Ben Carson and the submarine

Ben Carson and the submarine

by digby

What's happening to Ben Carson is kind of sad.  He has been considered almost a saint for decades for his life-saving surgical skills and his amazing personal story.  People have been inspired to enter medicine because of him and he has been a role model for millions of kids. He should have left it alone. Being under the political spotlight is showing that he is all too human. As it turns out, he's not much of a saint. In fact, he seems to be a liar:

Ben Carson dismissed a recent National Review piece calling him out on "bald-faced lies" about his relationship with supplement company Mannatech, chalking it up to a "submarine" sent by another Republican campaign on the debate stage.

"Well they're concerned about me. That obviously comes from somebody else on that debate stage. That's a submarine that's sent by them," Carson said in an interview Tuesday with Stephen Bannon on Sirius XM's "Breitbart News Daily." "They're very concerned about me and they're using the National Review as their political tool. That's pretty obvious."
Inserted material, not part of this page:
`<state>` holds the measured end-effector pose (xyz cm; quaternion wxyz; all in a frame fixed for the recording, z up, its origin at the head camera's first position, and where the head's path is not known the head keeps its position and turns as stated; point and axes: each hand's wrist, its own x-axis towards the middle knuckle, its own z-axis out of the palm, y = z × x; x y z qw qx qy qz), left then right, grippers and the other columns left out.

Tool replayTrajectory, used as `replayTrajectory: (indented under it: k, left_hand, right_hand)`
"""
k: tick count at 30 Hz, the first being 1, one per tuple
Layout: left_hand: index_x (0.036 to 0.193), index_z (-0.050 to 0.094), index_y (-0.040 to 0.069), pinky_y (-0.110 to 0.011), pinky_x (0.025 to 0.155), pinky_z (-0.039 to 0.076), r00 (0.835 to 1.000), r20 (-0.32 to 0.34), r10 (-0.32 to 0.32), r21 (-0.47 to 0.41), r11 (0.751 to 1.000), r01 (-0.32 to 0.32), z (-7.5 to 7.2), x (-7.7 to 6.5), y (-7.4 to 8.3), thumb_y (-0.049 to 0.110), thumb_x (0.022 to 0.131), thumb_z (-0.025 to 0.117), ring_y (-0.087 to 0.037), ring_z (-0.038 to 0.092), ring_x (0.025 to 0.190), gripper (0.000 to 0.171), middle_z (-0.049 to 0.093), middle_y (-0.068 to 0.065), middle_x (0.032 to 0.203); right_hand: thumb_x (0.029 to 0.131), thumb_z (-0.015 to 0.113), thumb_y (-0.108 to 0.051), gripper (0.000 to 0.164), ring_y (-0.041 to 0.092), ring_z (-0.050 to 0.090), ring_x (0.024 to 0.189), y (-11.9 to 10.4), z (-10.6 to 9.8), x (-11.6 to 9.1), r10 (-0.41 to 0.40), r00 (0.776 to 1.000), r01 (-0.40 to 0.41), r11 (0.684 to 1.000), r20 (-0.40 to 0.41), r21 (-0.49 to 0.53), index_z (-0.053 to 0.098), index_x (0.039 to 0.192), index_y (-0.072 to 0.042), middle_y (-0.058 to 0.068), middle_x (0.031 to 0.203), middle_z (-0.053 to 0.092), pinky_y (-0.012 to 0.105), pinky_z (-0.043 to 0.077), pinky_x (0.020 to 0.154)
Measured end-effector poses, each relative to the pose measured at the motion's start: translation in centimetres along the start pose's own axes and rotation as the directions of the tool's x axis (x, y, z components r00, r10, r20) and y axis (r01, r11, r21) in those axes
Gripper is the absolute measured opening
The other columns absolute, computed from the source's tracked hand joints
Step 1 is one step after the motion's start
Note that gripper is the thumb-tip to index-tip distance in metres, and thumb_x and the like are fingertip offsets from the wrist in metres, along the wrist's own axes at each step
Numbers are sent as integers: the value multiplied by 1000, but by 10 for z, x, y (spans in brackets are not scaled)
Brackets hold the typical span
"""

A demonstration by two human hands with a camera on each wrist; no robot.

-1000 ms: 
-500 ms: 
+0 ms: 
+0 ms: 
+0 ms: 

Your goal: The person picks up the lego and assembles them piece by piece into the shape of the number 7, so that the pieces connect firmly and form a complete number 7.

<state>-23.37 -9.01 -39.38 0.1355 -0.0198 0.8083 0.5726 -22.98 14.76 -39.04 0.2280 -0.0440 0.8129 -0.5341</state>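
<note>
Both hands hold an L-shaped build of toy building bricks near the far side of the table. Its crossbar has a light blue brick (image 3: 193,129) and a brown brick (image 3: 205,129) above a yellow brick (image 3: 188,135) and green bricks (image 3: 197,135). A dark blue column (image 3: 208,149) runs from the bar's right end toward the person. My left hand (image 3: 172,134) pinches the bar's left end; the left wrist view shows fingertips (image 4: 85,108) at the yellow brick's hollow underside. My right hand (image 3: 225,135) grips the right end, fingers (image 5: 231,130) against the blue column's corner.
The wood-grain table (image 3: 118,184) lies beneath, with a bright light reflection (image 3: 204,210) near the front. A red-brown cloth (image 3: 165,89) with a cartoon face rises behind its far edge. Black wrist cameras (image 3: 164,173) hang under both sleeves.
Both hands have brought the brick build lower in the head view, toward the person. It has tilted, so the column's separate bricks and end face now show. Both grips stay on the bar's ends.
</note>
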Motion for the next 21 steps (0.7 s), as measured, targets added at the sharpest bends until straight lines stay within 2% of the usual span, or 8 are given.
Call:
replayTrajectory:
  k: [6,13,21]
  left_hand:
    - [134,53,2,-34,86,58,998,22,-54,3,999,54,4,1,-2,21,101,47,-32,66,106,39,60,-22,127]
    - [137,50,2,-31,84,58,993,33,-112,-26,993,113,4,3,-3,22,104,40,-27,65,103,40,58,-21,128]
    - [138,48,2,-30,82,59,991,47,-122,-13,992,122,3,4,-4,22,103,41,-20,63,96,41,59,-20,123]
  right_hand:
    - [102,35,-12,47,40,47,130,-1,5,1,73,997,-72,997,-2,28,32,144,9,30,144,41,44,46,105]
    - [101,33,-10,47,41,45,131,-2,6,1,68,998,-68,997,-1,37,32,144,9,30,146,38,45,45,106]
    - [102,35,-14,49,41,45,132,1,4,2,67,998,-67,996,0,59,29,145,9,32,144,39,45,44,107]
That does not exactly narrow it down, but the retired neurosurgeon declined to elaborate on which campaign might be responsible.

In the column written by Jim Geraghty, the author recounts speaking in the past with Carson's business manager Armstrong Williams who he said "had no idea" about any of the controversies surrounding the company, including charges from then-Texas Attorney General Greg Abbott alleging unlawful and misleading sales practices.

"So you believe the National Review was used — that information was leaked or somehow was put in by another campaign and given to National Review to be weaponized?" Bannon asked Carson, who replied, "Oh yeah. Absolutely."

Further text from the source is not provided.